Each line in the records that mentions the word "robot" needs to be listed.
Data to examine section start
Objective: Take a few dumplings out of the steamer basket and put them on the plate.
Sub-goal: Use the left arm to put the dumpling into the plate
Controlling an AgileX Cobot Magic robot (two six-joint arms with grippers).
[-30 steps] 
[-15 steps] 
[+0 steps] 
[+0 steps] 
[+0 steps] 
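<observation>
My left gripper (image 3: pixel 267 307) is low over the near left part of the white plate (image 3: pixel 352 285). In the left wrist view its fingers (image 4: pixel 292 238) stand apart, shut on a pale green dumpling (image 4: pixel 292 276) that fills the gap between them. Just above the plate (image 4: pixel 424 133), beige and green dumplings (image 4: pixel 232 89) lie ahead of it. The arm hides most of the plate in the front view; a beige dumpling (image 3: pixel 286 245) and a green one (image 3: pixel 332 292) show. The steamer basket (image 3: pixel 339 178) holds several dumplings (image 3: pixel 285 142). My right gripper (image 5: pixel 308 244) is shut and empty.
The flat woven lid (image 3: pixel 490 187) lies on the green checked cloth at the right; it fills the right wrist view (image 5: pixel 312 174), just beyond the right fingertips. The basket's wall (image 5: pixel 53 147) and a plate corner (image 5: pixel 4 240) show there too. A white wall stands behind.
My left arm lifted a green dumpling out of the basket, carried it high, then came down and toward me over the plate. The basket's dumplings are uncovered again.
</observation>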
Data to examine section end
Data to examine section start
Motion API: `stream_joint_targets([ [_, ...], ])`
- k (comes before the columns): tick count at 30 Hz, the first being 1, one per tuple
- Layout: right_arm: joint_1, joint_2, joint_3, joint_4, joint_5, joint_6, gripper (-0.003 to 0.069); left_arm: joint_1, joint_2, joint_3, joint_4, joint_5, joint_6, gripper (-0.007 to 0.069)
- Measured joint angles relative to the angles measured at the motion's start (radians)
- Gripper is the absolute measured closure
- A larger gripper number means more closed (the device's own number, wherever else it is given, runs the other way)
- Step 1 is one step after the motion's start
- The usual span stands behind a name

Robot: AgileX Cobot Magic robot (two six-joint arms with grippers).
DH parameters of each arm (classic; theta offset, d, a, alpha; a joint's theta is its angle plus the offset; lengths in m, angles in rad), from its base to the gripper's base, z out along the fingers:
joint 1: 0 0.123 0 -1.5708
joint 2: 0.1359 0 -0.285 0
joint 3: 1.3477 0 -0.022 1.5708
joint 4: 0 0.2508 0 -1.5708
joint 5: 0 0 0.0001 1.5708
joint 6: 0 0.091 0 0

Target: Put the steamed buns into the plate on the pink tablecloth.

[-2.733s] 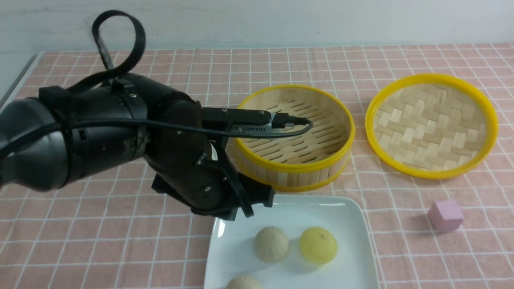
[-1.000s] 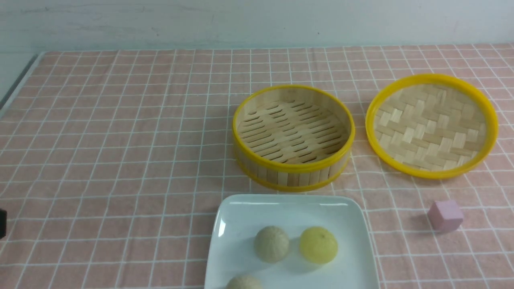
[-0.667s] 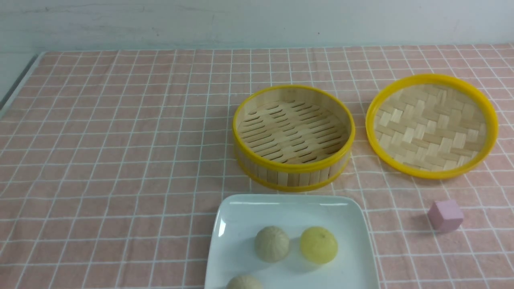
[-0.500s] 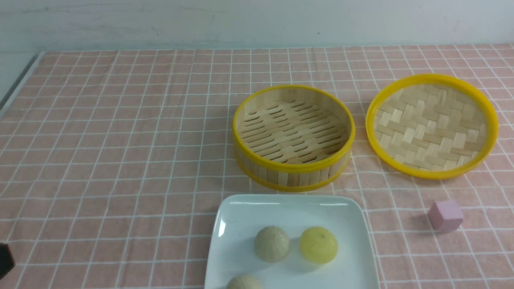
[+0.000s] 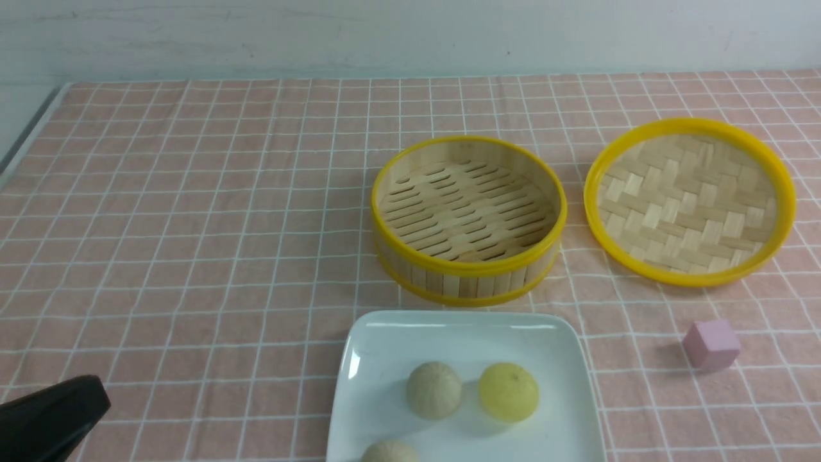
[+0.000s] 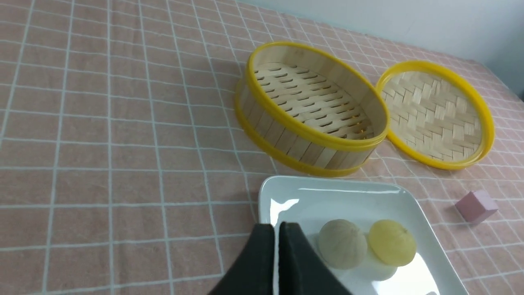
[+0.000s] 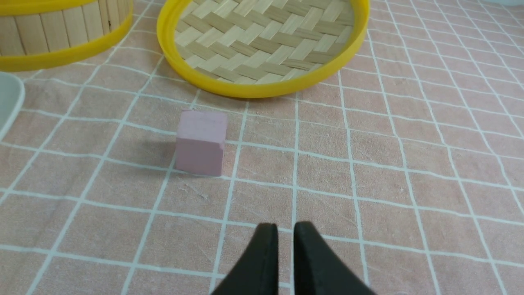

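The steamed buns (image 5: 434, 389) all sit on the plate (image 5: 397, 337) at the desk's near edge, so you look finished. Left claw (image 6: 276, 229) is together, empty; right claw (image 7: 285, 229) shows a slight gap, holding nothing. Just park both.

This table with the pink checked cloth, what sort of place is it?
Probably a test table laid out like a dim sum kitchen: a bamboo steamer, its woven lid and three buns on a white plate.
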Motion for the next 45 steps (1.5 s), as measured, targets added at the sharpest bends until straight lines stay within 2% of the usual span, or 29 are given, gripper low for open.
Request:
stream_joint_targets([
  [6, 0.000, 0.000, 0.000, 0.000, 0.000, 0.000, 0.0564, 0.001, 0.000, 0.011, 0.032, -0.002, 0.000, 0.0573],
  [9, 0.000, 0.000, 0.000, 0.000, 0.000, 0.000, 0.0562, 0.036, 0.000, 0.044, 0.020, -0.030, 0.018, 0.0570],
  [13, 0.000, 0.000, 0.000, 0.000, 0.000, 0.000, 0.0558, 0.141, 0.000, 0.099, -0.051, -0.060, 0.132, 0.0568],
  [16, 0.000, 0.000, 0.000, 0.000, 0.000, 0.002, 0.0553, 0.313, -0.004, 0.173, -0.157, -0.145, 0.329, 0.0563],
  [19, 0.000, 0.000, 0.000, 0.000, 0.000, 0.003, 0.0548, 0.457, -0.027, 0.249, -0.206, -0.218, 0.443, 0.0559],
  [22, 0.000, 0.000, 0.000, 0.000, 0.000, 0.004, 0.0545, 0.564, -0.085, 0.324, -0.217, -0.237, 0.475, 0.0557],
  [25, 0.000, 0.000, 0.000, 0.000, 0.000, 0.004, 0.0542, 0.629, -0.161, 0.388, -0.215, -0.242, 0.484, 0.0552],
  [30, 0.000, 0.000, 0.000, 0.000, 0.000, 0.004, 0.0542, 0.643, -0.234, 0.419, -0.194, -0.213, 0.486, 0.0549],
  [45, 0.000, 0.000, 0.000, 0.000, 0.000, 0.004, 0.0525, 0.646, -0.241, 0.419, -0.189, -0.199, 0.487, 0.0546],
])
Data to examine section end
#### Task response:
Controlling an AgileX Cobot Magic robot (two six-joint arms with grippers).
Robot: AgileX Cobot Magic robot (two six-joint arms with grippers).

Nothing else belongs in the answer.